* _Goal of the exercise_
Please retype all of the entries that follow, leaving the images out.

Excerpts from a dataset
------------------------------------------------------------

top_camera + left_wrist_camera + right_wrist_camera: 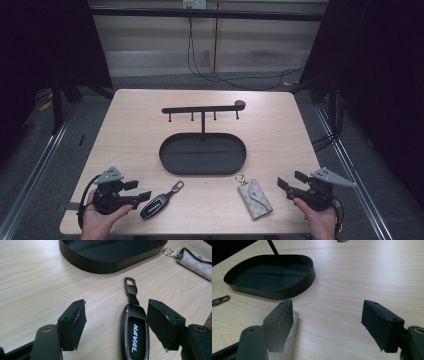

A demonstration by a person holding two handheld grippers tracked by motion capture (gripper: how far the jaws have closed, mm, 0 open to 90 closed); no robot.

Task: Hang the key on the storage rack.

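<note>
A black car key fob [155,205] marked HAVAL lies near the table's front edge, its metal clip [176,189] pointing toward the tray. My left gripper [139,190] rests just left of it, open. In the left gripper view the fob [135,336] lies close beside the right-hand jaw of the left gripper [116,305], and no pad presses on it. A beige patterned key pouch [255,198] with a ring lies to the right. My right gripper [290,180] stands open right of the pouch. In the right gripper view the pouch [289,340] peeks from behind the left-hand jaw of the right gripper [327,305].
A black oval tray [167,160] sits mid-table, with a T-shaped hook rack [202,109] rising at its far side. The tray's wall [107,265] [287,293] is close ahead in both gripper views. Bare wood lies between fob and pouch.
</note>
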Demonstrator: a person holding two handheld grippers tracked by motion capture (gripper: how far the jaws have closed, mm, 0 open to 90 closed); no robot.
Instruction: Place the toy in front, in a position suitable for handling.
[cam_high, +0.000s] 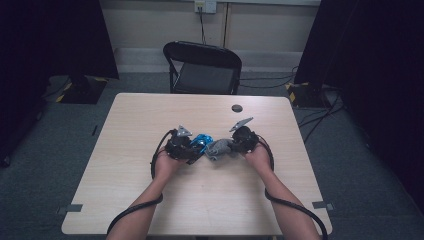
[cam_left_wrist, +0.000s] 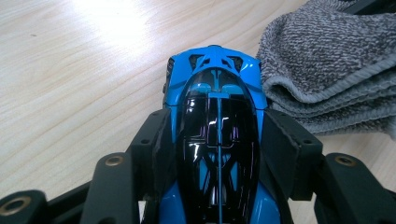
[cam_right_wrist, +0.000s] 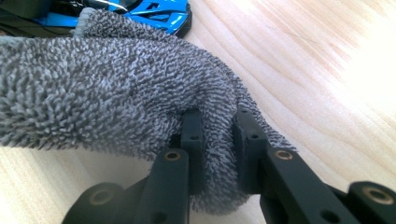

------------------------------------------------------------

* _Exercise answer_
top_camera + left_wrist_camera + right_wrist_camera: 

A demonstration by a person holding two handheld grippers tracked by motion capture (gripper: how far the jaws have closed, mm, 0 open to 90 closed); no robot.

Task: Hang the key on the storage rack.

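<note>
A black car key fob [155,205] marked HAVAL lies near the table's front edge, its metal clip [176,189] pointing toward the tray. My left gripper [139,190] rests just left of it, open. In the left gripper view the fob [135,336] lies close beside the right-hand jaw of the left gripper [116,305], and no pad presses on it. A beige patterned key pouch [255,198] with a ring lies to the right. My right gripper [290,180] stands open right of the pouch. In the right gripper view the pouch [289,340] peeks from behind the left-hand jaw of the right gripper [327,305].
A black oval tray [167,160] sits mid-table, with a T-shaped hook rack [202,109] rising at its far side. The tray's wall [107,265] [287,293] is close ahead in both gripper views. Bare wood lies between fob and pouch.
</note>
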Demonstrator: a person holding two handheld grippers tracked by motion capture (gripper: how far the jaws have closed, mm, 0 open to 90 closed); no robot.
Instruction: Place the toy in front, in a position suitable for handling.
[cam_high, +0.000s] 
[cam_left_wrist, +0.000s] 
[cam_right_wrist, +0.000s] 

There is nothing more to this answer.